# Waiting on Sunshine



## Chloe1233 (Sep 26, 2017)

According to the person I bought Sunshine from, she was exposed to the buck from 5-6-19 -6-1-19. So she is anywhere from 115 days to 141 days bred. Her udder started filling about 4-5 weeks ago so I'm leaning towards her being closer to 141 days. I've been checking her ligaments for the past week and midweek they started to soften and tonight they feel like they've sunken in a little. Sunshine's udder has also seemed to fill a lot more in the past few days. The lady I got sunshine from said she tends to kid closer to day 142 and usually never past day 145. Sunshine is bred to Lil Mtn T Dark Chocolate Kiss .


----------



## ksalvagno (Oct 6, 2009)

Good luck!


----------



## toth boer goats (Jul 20, 2008)

Happy kidding.


----------



## Nigerian dwarf goat (Sep 25, 2017)

She is big! good luck!


----------



## Chloe1233 (Sep 26, 2017)

To me her it's seems like her udder has filled more since yesterday and seems "full" just not tight. I had a hard time finding her ligs last night. They felt like they had sunken in more and had thinned out. When I went out to check on her yesterday evening she was laying in the barn by herself which isn't normal for her and when she got up she kept lifting her front leg like she was about to start marching, until I fixed her food, then she stopped doing it and hasn't done it since. Today she's been curling her top lip and rubbing on the fence and letting my buck smell her.
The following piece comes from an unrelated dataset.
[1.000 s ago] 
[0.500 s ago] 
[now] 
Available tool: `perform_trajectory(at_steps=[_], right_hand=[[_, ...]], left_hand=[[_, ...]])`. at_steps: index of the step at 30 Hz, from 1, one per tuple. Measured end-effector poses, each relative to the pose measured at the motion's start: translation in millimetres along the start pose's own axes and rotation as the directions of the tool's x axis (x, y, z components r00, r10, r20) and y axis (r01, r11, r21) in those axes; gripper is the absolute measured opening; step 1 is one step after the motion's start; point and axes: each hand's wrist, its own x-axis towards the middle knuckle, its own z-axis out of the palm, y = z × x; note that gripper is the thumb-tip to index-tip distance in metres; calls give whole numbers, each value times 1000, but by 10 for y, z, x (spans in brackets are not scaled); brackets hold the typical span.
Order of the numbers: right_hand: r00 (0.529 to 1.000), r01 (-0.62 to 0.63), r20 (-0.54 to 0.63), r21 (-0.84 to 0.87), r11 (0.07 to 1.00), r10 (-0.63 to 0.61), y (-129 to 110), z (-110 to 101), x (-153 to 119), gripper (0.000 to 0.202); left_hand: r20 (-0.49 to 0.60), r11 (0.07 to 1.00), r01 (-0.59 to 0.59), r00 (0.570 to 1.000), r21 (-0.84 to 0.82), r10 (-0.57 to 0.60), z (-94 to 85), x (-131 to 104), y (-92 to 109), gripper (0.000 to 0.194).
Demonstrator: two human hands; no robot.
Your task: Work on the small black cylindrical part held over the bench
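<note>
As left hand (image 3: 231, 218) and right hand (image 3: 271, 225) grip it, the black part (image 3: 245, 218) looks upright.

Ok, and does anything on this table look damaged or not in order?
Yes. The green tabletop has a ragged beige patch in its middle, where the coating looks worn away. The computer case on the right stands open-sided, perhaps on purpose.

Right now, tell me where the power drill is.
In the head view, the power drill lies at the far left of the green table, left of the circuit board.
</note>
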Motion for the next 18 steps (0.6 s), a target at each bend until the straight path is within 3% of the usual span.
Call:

She's also holding her tail weird. It looks like she's got it stretched out at an angle and the tip of her tail is in a downward angle.


----------



## GoofyGoat (Sep 21, 2018)

Exciting! You're almost there. She's a pretty doe, I can't wait to see her kids


----------



## toth boer goats (Jul 20, 2008)

Happy kidding.


----------



## Nigerian dwarf goat (Sep 25, 2017)

Good Luck!(dance)


----------



## Chloe1233 (Sep 26, 2017)

She looks very hollowed out this afternoon. Her tail head also looks sunken in but when I checked I thought that I still felt her ligs. Her udder looks a little tighter also. I've not seen any discharge though and her Vulva still looks tight. Since she has kidded many times before could her Vulva loosen up and her ligs disappear right before labor?. My other doe serenity who is very close to sunshine has been really clingy to sunshine today also.


----------



## KST Goat Farm (Jul 29, 2019)

Come on Sunshine! :kid2::kid3::kid2::kid3:


----------



## Nigerian dwarf goat (Sep 25, 2017)

You go girl! Lets go Sunshine!


----------



## Chloe1233 (Sep 26, 2017)

Still no babies.but around 7pm when I fed her and was able to check her ligs they seemed super thinned out and the one on the right side was hard to find.


----------



## Nigerian dwarf goat (Sep 25, 2017)

(dance)


----------



## toth boer goats (Jul 20, 2008)

Any babies yet?


----------



## Chloe1233 (Sep 26, 2017)

toth boer goats said:


> Any babies yet?


Not yet. When I felt her ligs last night they felt tight again and were sunken in. I'm usually able to put my finger under them but couldn't last night.


----------



## toth boer goats (Jul 20, 2008)

Those does keep us guessing, don't they. ;(


----------



## Chloe1233 (Sep 26, 2017)

I saw a post from the breeder that the two does who were in with the buck at the same time as sunshine kidded yesterday, so hopefully sunshine’s close. Last night her ligs felt very thin and bendable?but today I don’t know if what I’m feeling is them back hard again or if they’ve disappeared. I also noticed a few minutes ago sunshine had about 2-3in of thin clear discharge


----------



## Chloe1233 (Sep 26, 2017)

Sunshine is still pregnant but maybe not for much longer. Her ligaments are very squishy and feel like they are almost gone. Her udder is bigger and her back legs look posty. She has also been very vocal all morning. No discharge though


----------



## groovyoldlady (Jul 21, 2011)

It's super cloudy/drizzly here right now, so I have a double meaning going when I say, "C'MON, Sunshine!!!!!"


----------



## Chloe1233 (Sep 26, 2017)

Sunshine finally kidded. She decided she wanted to kid in the pasture and right as she plopped out the first baby it started pouring down rain so I had to drag her with one hand and carry the baby with the other hand into the barn. She went on to have two more. The first is a buckling and the other two are doelings


----------



## KST Goat Farm (Jul 29, 2019)

Congratulations!


----------



## bisonviewfarm (Apr 2, 2015)

Congratulations!!!


----------



## NigerianNewbie (Jun 6, 2018)

groovyoldlady said:


> It's super cloudy/drizzly here right now, so I have a double meaning going when I say, "C'MON, Sunshine!!!!!"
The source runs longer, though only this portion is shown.